Figure 3-9 Radar Line-of-Sight Range Nomograph
Here is where an airborne radar system differs from a ground antenna: As altitude increases, at some point, the radar's main beam must begin to sort of angle downward to maintain a fix on the Earth, unless the goal is to detect incoming objects from space.
Here is a chart illustrating the relationship between LoS and altitude...
Radio Line of Sight
At 10ft the transmitter can 'see' to about 4nm. At 15,000ft it is about 150nm. At 43,000ft it is about 260nm. Airliners' cruising altitude is around 35,000ft max, giving an LoS of between 220-230nm if someone want to transmit to the aircraft. Operationally speaking, an AWACS is best at the same cruising altitude as airliners do.
Example...
"Why Saudi Arabia Needs The AWACS"
The "AWACS" can fly up to 40,000 feet altitude but its radar elevation angle is optimized for operations at 29,000 feet.
NATO AWACS - Frequently Asked Questions
Q8. What is the E-3A's operational altitude?
A8. The E-3A normally operates at 30,000 ft (9,150m), which allows for optimum radar performance.
Why around 30,000-something ft alt best for AWACS? Clutter horizon.
All radar systems have a clutter region or threshold.

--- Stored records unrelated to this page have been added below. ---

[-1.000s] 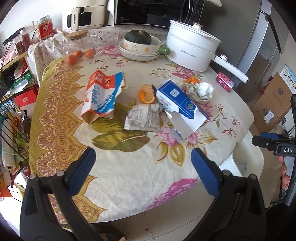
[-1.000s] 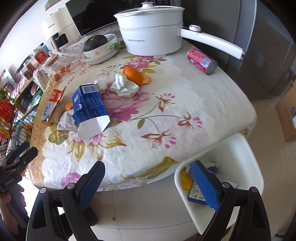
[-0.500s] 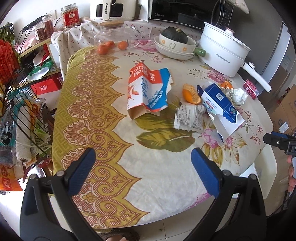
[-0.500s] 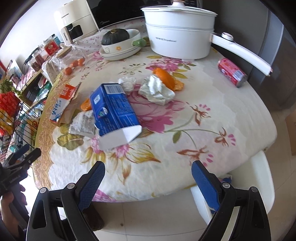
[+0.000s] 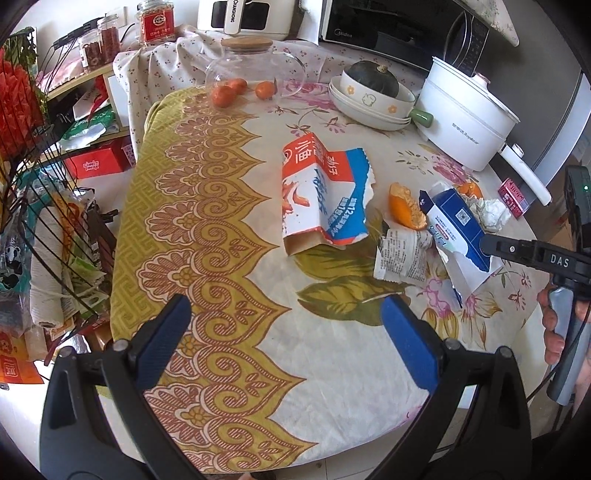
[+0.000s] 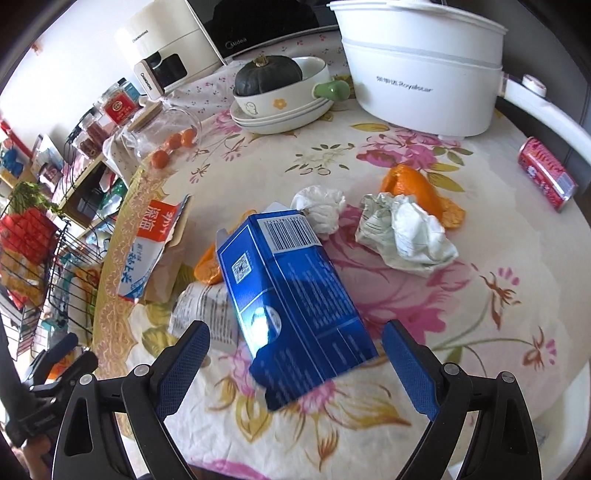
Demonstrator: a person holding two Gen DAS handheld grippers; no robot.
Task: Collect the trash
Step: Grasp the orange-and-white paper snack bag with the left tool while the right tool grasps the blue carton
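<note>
microwave (image 5: 391,26) reads midea (pot (image 6: 417,74): royalstar).

A round table (image 5: 229,258) fills the middle of the room, draped in a cloth with a gold scroll border and pink flowers. Daylight falls brightly across it. Behind it a counter under a small-flowered cloth (image 5: 184,55) carries a black microwave (image 5: 391,26) and a cream appliance (image 5: 247,14). A wire rack (image 5: 44,206) crowded with packets stands beside the table, a grey refrigerator (image 5: 565,122) on the far side. The floor is pale tile (image 5: 22,417), the wall (image 6: 74,40) plain white.
</note>
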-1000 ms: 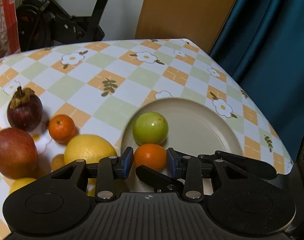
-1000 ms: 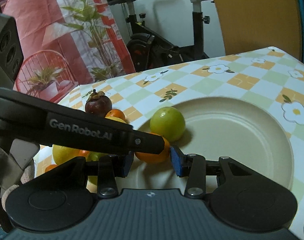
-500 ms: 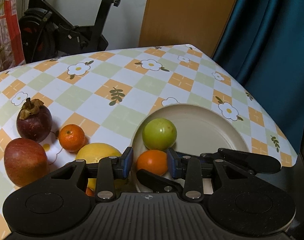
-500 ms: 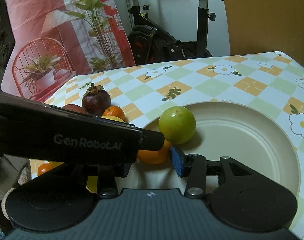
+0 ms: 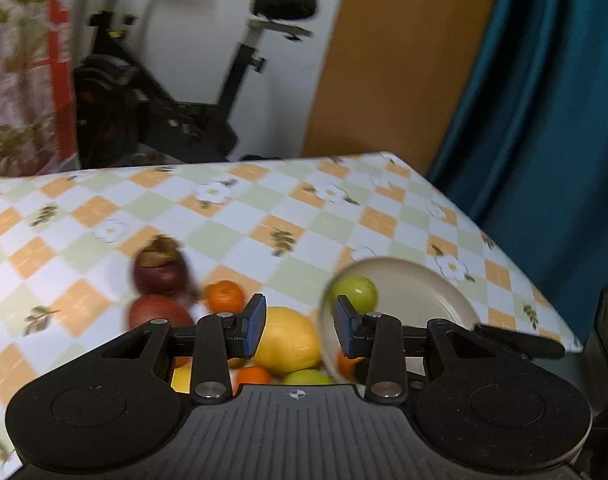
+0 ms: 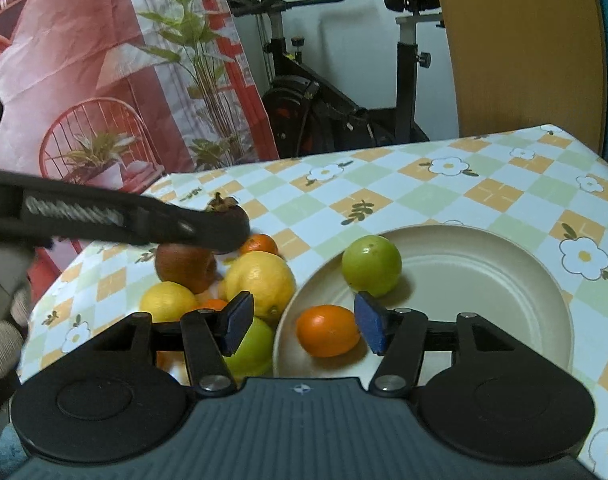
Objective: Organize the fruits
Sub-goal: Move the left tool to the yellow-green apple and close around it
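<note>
Now, in the left wrist view, the left gripper (image 5: pixel 298 330) has drawn up and back from the beige plate (image 5: pixel 448 296), which sat large under its fingers a second ago and is now small at centre right. Its blue pads stand a little apart with nothing between them; the fruit seen in the gap lies on the table below. The frame is smeared by motion. A round green fruit (image 5: pixel 354 292) sits on the plate's left side, and left of the plate lie a large yellow citrus (image 5: pixel 286 338), a small mandarin (image 5: pixel 225 295), a red apple (image 5: pixel 158 314) and a dark mangosteen (image 5: pixel 160 268) with its dry calyx.

Next, in the right wrist view, the right gripper (image 6: pixel 302 324) is opening its jaws: the glossy oval orange (image 6: pixel 328 330) that they flanked closely a second ago now rests free on the plate (image 6: pixel 504 280) at lower centre, clear of both pads. That reads as a finished placement, making two fruits on the plate with the smooth green one (image 6: pixel 371 265). The left gripper (image 6: pixel 224 228) crosses the left of the frame above the heap. Still off the plate on the glossy checked tablecloth (image 6: pixel 444 196) are the dimpled yellow citrus (image 6: pixel 260 280), a lemon (image 6: pixel 168 302) and a green apple (image 6: pixel 252 346).
</note>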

These are detectable but
UNWANTED signals such as cosmic background radiation, television, cellular communications, etc...etc...The Earth itself with uneven terrain, water and vegetation will produce unwanted radar reflections. The radar system will filter out these unwanted signals, anything else above the clutter region will be tagged as 'suspect'. Further, as the AWACS aircraft flies, changes in the Earth's topography, including bodies of water, will produce uneven clutter returns. Over a known area, we can program the system to remember the area's clutter threshold but it is best to have the system make on-the-fly adjustments. This is happening so fast in the background that it is tranparent to the users, as it should be. But as the transmitter gains altitude, if the main beam does not maintain radar contact with the Earth to establish this important clutter threshold, the system eventually will be looking at outer space and filter out the very low cosmic background radiation signals. Useless, unless the system is looking for the Space Shuttle or the ISS.
I said elsewhere here and I will repeat: That with radar, larger antenna is usually better. Power output is proportional to array dimension. Larger array mean a narrower main beam which equal to better target resolutions. But for an airborne transmitter, there is a limit to array dimensions before the radar antenna system itself become aerodynamically dangerous. That is why we have different AWACS configurations, from a rotodome to side mounted arrays, anything to increase power output to have greater detection distance.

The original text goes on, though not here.